What’s behind Erdoğan’s delaying tactics?

What’s behind Erdoğan’s delaying tactics?

Opposition parties are justifiably wondering why President Recep Tayyip Erdoğan has not yet called Prime Minister Ahmet Davutoğlu (at least when this piece was being written) to ask him to try to form a coalition government. By tradition, Davutoğlu is the one who has to be given this job first, as the leader of the party that received the most votes in the general election, although it was not enough for the Justice and Development Party (AKP) to form a government on its own.

Newly elected deputies have all been sworn in and the new speaker of parliament has been elected, so it is not clear what Erdoğan is waiting for, or “what he is playing at.” This is also encouraging negative speculation about his political plans. Erdoğan’s own remarks also contribute to this speculation.

Many believe that he is waiting for the public to see that a coalition government will not be long-lasting and will inevitably result in early elections. They say his simple formula is to let the public see the bickering before and during the coalition negotiations, and then to decide that the AKP is the wisest choice after all. 

According to this scenario, Erdoğan expects the AKP to regain its parliamentary majority in early elections. He must know, of course, that any AKP victory in early elections is still unlikely to be enough to secure him the constitutional changes he wants in order to become an executive president. But a parliamentary majority for the AKP will nevertheless allow him to get away with much, as he continues to violate the constitution. 

Given his hold over the party, Erdoğan can act more like the country’s leader under an AKP government, instead of the constitutional head of state who has to remain within certain boundaries and refrain from discrimination when it comes to dealing with parliament. 

A parliamentary majority for the AKP would, of course, also prevent the reopening of corruption allegations against former government ministers who were in office when he was prime minister, and also against himself over the corruption allegations against his son Bilal. 

If all of this is true, then Erdoğan has not drawn any lessons from the results of the June 7 elections. To start with, there is nothing that guarantees an AKP victory if early elections are held in November. Then there is the fact that the AKP lost in the June 7 election because the pro-Kurdish People’s Democratic Party (HDP) passed the 10 percent electoral threshold. 

While there were non-Kurds who voted for the HDP, the bulk of its support came from Kurdish voters who are focused on expanding rights for the Kurds, and who are angry at Erdoğan and the AKP in this respect. The AKP and the Nationalist Movement Party (MHP) have vowed not to form a government with the HDP. We can assume, therefore, that this party will remain out there on its own. That is what it wants anyway. 

This being the case, it is not clear how Erdoğan expects the political bickering between the AKP and MHP, or between the AKP and the main opposition Republican Peoples’ Party (CHP), over who gets what in a coalition government, to effect Kurdish voters.
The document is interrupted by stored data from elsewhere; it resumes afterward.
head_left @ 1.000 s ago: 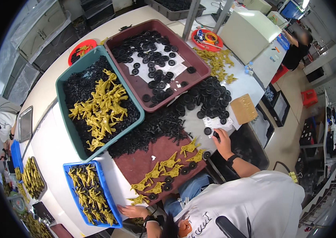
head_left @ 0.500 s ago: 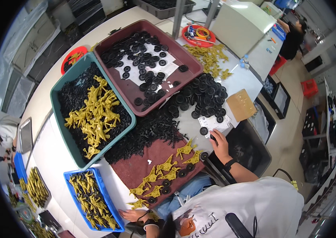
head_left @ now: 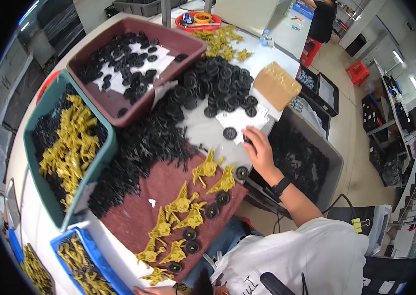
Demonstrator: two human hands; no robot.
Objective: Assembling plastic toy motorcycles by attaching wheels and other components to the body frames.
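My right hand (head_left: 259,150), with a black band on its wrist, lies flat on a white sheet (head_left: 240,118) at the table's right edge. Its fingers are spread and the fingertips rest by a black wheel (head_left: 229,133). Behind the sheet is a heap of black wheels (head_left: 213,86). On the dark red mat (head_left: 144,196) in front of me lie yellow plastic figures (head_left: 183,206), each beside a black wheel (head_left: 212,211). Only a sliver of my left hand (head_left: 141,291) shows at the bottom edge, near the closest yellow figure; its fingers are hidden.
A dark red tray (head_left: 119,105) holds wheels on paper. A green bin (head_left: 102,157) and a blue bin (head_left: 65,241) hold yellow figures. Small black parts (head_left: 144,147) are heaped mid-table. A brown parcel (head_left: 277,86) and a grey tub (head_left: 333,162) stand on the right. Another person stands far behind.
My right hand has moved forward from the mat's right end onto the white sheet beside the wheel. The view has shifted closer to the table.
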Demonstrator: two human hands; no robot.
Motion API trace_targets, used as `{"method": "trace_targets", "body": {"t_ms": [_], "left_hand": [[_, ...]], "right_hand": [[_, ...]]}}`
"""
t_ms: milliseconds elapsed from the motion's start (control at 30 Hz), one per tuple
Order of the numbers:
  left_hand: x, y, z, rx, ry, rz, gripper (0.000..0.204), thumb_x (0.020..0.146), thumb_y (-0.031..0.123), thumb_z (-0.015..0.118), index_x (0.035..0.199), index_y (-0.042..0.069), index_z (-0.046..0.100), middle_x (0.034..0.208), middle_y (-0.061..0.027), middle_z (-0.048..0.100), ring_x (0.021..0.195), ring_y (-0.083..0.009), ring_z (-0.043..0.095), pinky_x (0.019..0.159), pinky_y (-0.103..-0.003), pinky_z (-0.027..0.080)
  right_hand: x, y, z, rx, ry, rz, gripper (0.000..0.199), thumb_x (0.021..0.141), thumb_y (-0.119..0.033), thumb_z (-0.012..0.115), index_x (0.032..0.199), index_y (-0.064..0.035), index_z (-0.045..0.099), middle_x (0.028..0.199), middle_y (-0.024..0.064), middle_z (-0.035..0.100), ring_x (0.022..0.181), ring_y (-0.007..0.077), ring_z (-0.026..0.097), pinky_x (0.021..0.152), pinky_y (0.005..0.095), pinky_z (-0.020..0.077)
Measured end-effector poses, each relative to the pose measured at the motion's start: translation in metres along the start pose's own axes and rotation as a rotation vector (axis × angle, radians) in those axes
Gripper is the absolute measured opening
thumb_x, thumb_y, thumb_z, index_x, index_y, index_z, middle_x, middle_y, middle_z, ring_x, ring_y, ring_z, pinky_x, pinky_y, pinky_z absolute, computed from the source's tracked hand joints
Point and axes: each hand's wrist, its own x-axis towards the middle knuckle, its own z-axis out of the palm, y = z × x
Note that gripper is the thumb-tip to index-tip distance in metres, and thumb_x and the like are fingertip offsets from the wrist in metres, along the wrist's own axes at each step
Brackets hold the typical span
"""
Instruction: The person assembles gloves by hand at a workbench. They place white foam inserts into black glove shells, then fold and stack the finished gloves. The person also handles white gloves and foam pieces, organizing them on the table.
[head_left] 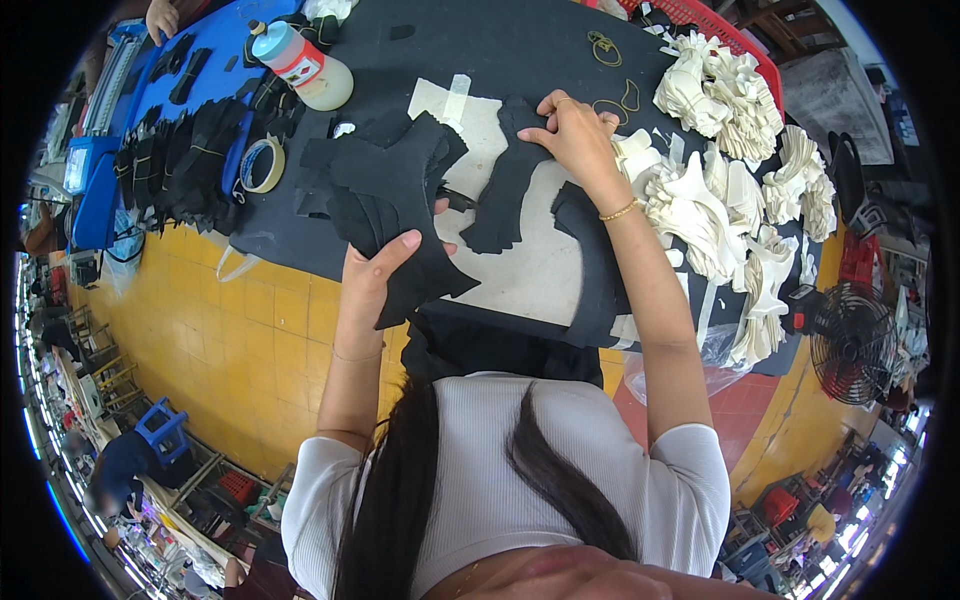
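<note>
Taking the pale grey flat board [540, 265] as the clock's centre, with twelve o'clock away from the person, the left hand [385, 262] is at nine. It grips a thick, uneven stack of black, curved-edged fabric pieces [385, 175], its thumb flat on top and the other fingers folded beneath, partly hidden. The right hand [582, 138] reaches in at one o'clock, over the upper end of a narrow black fabric strip pile [503, 190] lying on the board. Its thumb and forefinger stand narrowly apart; whether they pinch a layer, I cannot tell.

The step in hand looks like handling the cut black pieces by the layer, one stack held up while the other pile is fingered. The next move seems to call for a light, precise pinch at the strip's edge, so that only the wanted layers come away, and a steady left grip, since the loose stack could fan out.

At four o'clock lies a second curved black fabric pile [592, 265]; at three, bunched cream fabric pieces [695, 215]. A squat translucent bottle with a red label [305, 70] stands at ten o'clock, above a beige tape roll [262, 165].
</note>
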Motion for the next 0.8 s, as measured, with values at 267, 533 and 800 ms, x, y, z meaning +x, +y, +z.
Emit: {"method": "trace_targets", "body": {"t_ms": [267, 533, 800], "left_hand": [[0.0, 0.0, 0.0, 0.025, 0.018, -0.005, 0.051, 0.084, 0.005, 0.069, 0.131, -0.003, 0.051, 0.119, -0.0218, 0.066, 0.086, -0.0297, 0.072, 0.076, -0.038, 0.061], [-0.001, 0.0, -0.003, 0.038, 0.017, 0.004, 0.05, 0.084, 0.004, 0.068, 0.131, -0.004, 0.051, 0.119, -0.0217, 0.066, 0.086, -0.0291, 0.072, 0.076, -0.037, 0.06], [-0.001, 0.0, -0.002, 0.05, 0.044, 0.017, 0.053, 0.083, 0.005, 0.067, 0.132, -0.005, 0.049, 0.118, -0.023, 0.066, 0.083, -0.028, 0.072, 0.073, -0.036, 0.061]], "right_hand": [[0.001, -0.005, -0.006, -0.035, -0.062, 0.05, 0.034, 0.074, -0.039, 0.082, 0.087, -0.0094, 0.07, 0.08, 0.0034, 0.07, 0.083, 0.0269, 0.066, 0.084, 0.0504, 0.0348], [-0.005, 0.0, 0.002, 0.14, 0.023, -0.082, 0.026, 0.078, -0.022, 0.08, 0.086, -0.003, 0.065, 0.081, 0.0086, 0.063, 0.073, 0.0238, 0.063, 0.07, 0.0379, 0.0462], [-0.018, -0.028, -0.043, 0.371, -0.131, -0.041, 0.021, 0.08, -0.017, 0.076, 0.091, -0.0027, 0.066, 0.082, 0.0116, 0.069, 0.083, 0.0279, 0.066, 0.079, 0.038, 0.0473]]}}
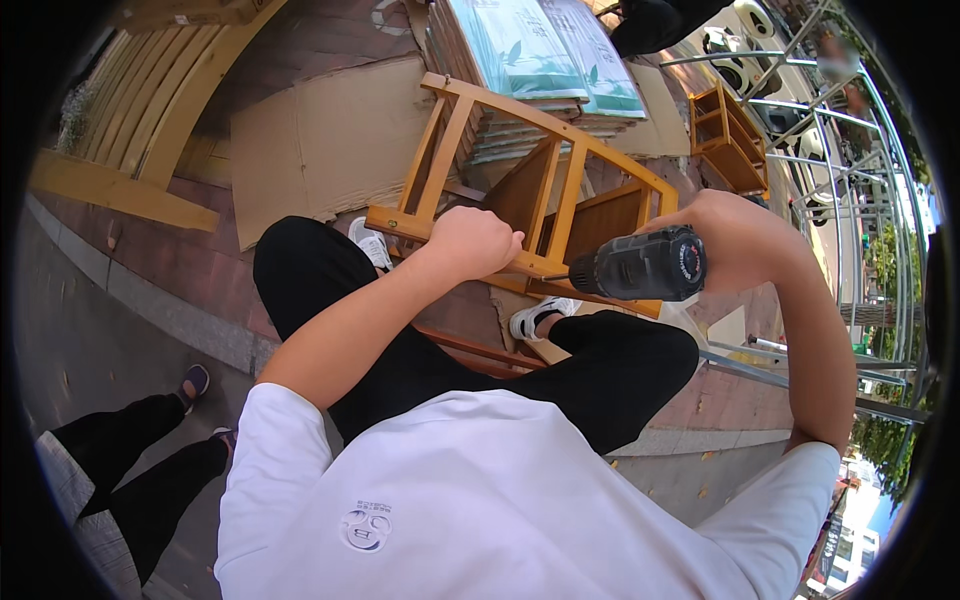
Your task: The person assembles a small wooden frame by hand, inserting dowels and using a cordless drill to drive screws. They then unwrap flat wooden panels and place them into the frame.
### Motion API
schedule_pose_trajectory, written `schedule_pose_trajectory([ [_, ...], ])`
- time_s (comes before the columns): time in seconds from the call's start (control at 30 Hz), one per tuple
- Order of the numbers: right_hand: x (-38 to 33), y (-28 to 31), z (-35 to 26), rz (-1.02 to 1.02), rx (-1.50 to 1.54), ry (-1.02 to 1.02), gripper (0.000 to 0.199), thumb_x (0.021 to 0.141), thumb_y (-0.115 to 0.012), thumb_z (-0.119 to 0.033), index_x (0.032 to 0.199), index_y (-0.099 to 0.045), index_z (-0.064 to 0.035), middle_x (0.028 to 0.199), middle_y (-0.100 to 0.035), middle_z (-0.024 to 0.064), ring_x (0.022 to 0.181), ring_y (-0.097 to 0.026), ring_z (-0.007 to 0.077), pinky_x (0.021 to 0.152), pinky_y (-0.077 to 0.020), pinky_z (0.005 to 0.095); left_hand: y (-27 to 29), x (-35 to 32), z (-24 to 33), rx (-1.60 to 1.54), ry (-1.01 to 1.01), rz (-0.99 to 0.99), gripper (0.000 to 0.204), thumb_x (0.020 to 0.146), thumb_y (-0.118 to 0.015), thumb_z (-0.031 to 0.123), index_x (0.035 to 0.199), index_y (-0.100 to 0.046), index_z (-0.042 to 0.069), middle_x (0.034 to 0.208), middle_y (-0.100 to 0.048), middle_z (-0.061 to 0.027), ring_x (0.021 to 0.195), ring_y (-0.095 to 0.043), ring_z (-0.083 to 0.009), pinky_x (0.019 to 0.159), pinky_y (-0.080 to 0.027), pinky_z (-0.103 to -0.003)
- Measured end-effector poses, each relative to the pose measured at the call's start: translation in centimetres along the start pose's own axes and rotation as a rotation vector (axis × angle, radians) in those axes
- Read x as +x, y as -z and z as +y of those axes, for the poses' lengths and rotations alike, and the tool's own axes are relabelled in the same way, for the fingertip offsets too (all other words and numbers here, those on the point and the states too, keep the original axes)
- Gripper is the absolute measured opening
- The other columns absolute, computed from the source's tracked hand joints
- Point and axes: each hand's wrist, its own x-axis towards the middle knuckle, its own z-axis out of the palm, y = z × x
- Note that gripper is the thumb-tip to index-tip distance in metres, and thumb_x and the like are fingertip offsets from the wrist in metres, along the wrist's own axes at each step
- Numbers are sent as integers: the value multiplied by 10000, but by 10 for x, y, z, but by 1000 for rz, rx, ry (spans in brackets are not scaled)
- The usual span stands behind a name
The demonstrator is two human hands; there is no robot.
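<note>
An orange-brown wooden shelf frame (568, 195) with inset panels lies on its side in front of my knees. My left hand (470, 243) is closed over its near rail, left of the middle. In my right hand (735, 240) is a dark cordless drill (645, 265), its body lying roughly level above the right part of that rail. The thin bit points left and meets the rail's edge; whether a screw sits at its tip is too small to tell. Most of the drill's grip is hidden behind my fingers and wrist.
Behind the frame stands a stack of wrapped boards (515, 55). A flat cardboard sheet (320, 140) lies left of it, beside a slatted wooden piece (125, 195). At the right are a small wooden shelf (728, 140) and metal tubing (800, 160). Another person's legs (150, 470) show at lower left.
</note>
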Motion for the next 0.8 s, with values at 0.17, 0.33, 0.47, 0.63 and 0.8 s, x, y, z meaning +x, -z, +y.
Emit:
schedule_pose_trajectory([
  [0.17, 2, 45, 26, 358, 308, 54, 406, 679, -858, -122, 1058, -732, -50, 823, -726, 58, 690, -684, 221, 695, -561, 335, 12, 1, -10, -143, -34, -72, 447, 1041, -503, 354, 822, -738, 43, 849, -730, -163, 853, -709, -366, 758, -573, -486],
  [0.33, 73, 78, 21, 361, 543, -297, 192, 761, -767, -113, 892, -677, -5, 613, -602, 30, 487, -548, 116, 494, -439, 287, 80, 19, -69, -391, -106, 266, 311, 1001, -618, 289, 899, -696, 6, 899, -652, -154, 912, -651, -362, 822, -523, -463],
  [0.47, 117, 96, 18, 361, 639, -260, 151, 751, -751, -60, 828, -638, 3, 621, -592, 40, 469, -546, 116, 450, -410, 278, 96, 65, -167, -307, 91, 767, 207, 976, -649, 225, 998, -731, 36, 1024, -702, -134, 1002, -657, -335, 887, -544, -409],
  [0.63, 149, 111, 15, 332, 519, -234, 240, 748, -756, -156, 665, -636, 34, 555, -595, 76, 432, -559, 152, 459, -429, 291, 76, 94, -210, -565, 84, 587, 199, 960, -704, 180, 1078, -746, 26, 1049, -731, -102, 941, -692, -241, 869, -552, -344],
  [0.8, 163, 127, 6, 304, 505, -214, 173, 762, -736, -112, 755, -636, 29, 597, -594, 63, 445, -553, 144, 444, -418, 292, 58, 116, -220, -929, 56, 420, 220, 953, -743, 144, 1105, -747, -15, 999, -754, -72, 929, -674, -139, 860, -538, -309],
])
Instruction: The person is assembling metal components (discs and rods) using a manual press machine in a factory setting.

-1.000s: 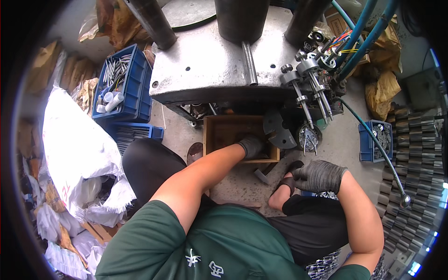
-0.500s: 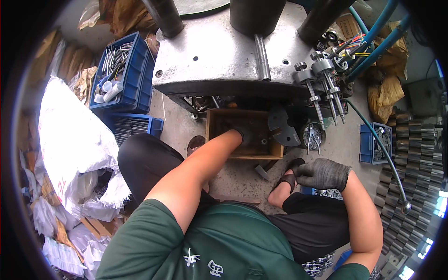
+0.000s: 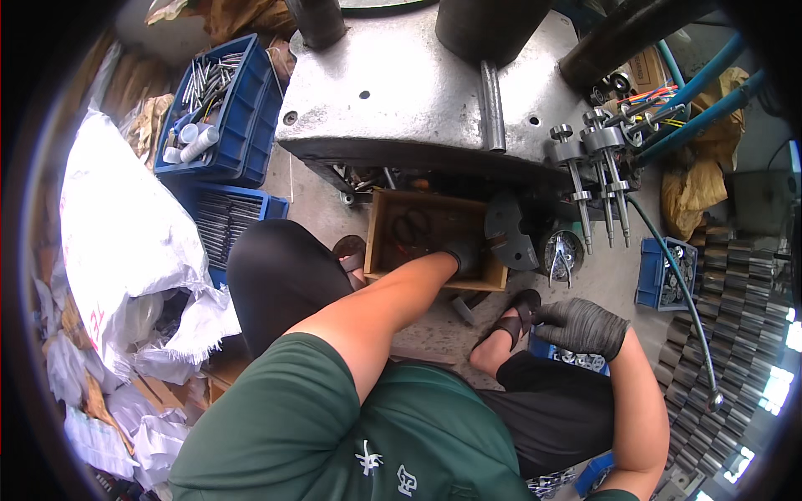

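Note:
My left hand (image 3: 468, 253), in a dark glove, reaches down into an open wooden drawer (image 3: 378, 236) under the metal press table. Shadow hides its fingers, so what they touch is unclear. A dark looped object (image 3: 411, 225), resembling scissor handles, lies in the drawer beside that forearm. Over the drawer's right end stands a dark notched disc (image 3: 511, 232). My right hand (image 3: 582, 327), in a grey knitted glove, is held above my right knee with its fingers curled in. Whatever it may hold is hidden. Beneath it sits a blue bin of small metal parts (image 3: 570, 357).
The heavy steel table (image 3: 393, 92) fills the far side. Metal shafts (image 3: 606, 175) stand at its right corner. A round dish with pliers (image 3: 561, 257) and a hammer (image 3: 462, 309) rest on the floor. Blue crates (image 3: 259, 125) and a white sack (image 3: 125, 242) are leftward.
My left hand has moved right inside the drawer, uncovering the dark looped object. The right hand stays curled, slightly lower. The whole view has shifted a little.

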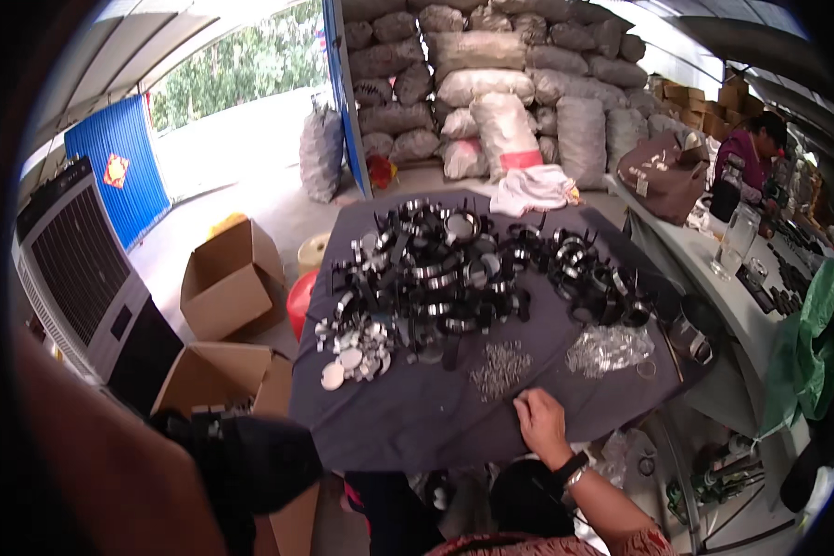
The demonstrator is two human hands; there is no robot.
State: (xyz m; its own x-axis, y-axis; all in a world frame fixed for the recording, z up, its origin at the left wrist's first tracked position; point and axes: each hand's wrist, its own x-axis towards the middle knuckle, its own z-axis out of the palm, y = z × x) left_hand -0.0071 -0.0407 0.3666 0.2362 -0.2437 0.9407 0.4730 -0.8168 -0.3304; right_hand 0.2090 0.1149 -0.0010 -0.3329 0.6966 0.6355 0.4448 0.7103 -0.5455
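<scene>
My right hand rests on the near edge of the dark cloth-covered table, its fingers curled in; whether anything is in them is hidden. Just beyond its fingertips lies a pile of small metal screws. A blurred left arm comes in close at the lower left, and my left hand's fingers cannot be made out. Beside that arm is a black object of unclear kind. A big heap of black parts with shiny metal bands covers the table's far half. Silvery-white round pieces are piled at its near left.
A clear plastic bag and a thin stick lie at the table's right. Open cardboard boxes and a red stool stand left. Stacked sacks line the back. Another person sits at a side table.
</scene>
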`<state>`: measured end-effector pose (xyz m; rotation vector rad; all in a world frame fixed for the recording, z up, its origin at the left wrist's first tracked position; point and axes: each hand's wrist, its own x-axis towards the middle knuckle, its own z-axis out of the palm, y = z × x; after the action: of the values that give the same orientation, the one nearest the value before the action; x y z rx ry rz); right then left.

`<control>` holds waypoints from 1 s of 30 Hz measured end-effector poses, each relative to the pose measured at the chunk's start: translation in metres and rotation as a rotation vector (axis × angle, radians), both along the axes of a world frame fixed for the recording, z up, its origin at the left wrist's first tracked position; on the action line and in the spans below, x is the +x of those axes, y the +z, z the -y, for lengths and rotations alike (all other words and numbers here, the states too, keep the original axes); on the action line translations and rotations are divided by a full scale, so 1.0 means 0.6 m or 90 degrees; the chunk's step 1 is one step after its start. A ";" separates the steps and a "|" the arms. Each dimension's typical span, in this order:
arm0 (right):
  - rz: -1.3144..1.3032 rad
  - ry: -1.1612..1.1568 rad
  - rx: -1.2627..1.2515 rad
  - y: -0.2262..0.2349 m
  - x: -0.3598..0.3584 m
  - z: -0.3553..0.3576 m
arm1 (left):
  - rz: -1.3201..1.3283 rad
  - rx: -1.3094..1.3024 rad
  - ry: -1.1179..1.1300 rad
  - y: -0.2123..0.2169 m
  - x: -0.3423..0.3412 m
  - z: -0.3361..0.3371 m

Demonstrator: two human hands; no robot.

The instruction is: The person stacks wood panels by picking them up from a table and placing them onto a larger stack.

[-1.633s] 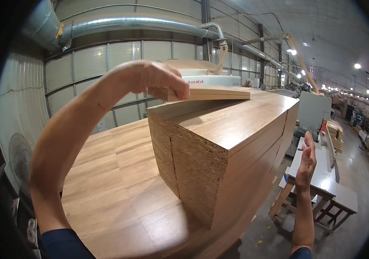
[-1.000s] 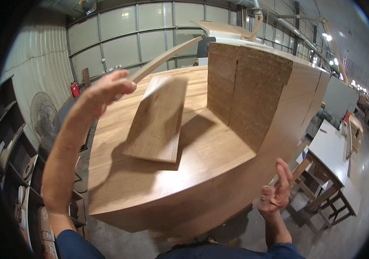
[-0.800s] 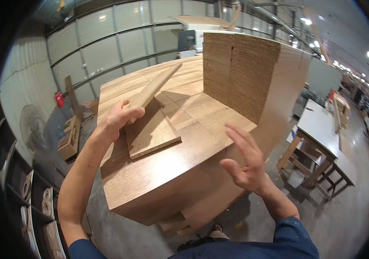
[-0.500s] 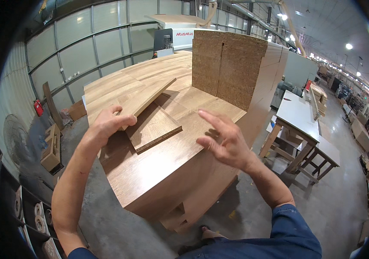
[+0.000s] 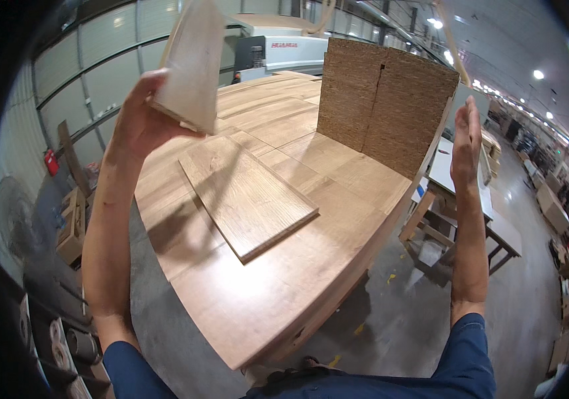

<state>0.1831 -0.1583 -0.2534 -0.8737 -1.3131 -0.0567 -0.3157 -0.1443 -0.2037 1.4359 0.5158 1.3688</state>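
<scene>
The raised wood-grain board [image 5: 194,66] is at the upper left of the frame, tilted up steeply with its pale face toward my camera and its outline softened by blur; its top runs out past the upper edge of my view. The left hand [image 5: 144,123] has it by the lower end, fingers curled around the edge on the left side and thumb reaching across underneath, so I read that as a closed hold, clear of the work surface. Below it, around the centre, I see a second wood-grain board [image 5: 251,199] lying flat and askew, with a shadow falling across it. It rests on the wood-grain panels [image 5: 231,299], laid edge to edge and filling the middle of my view down to a corner near the bottom.

Right of centre stands a squared particleboard block [image 5: 384,110], raw chip ends facing me, a dark seam down it. The right hand [image 5: 467,136] is raised at the right, fingers straight and together, seen nearly edge-on and holding nothing; I can't tell from here whether it touches the block behind it.

Farther out, I have a white-topped table [image 5: 440,166] at the right, a white machine [image 5: 294,53] at upper centre and a red fire extinguisher [image 5: 51,163] at the left.
</scene>
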 end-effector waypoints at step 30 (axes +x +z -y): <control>-0.347 -0.005 -0.168 0.106 -0.101 -0.065 | -0.010 -0.050 -0.459 -0.106 0.198 -0.640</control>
<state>0.1226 -0.1193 -0.1901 -1.0281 -0.8134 0.3346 -0.1968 0.2399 -0.2671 1.3772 0.0350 0.7505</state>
The chances are that if early elections are held the HDP will most likely retain its current vote base. 

There is also the possibility that the bickering between the AKP and the CHP will drive angry CHP voters to the HDP and not the AKP. Some MHP supporters may, on the other hand opt to return to the AKP, but their numbers will not be determining. The bottom line is that the odds remain stacked against Erdoğan one way or another. 

He says he wants a coalition to be formed as soon as possible for the sake of stability in the country. If he was sincere, he would not delay any longer and he would call Davutoğlu in to ask him to start coalition talks. The way things appear now, Erdoğan seems more concerned about his own fate than that of the country.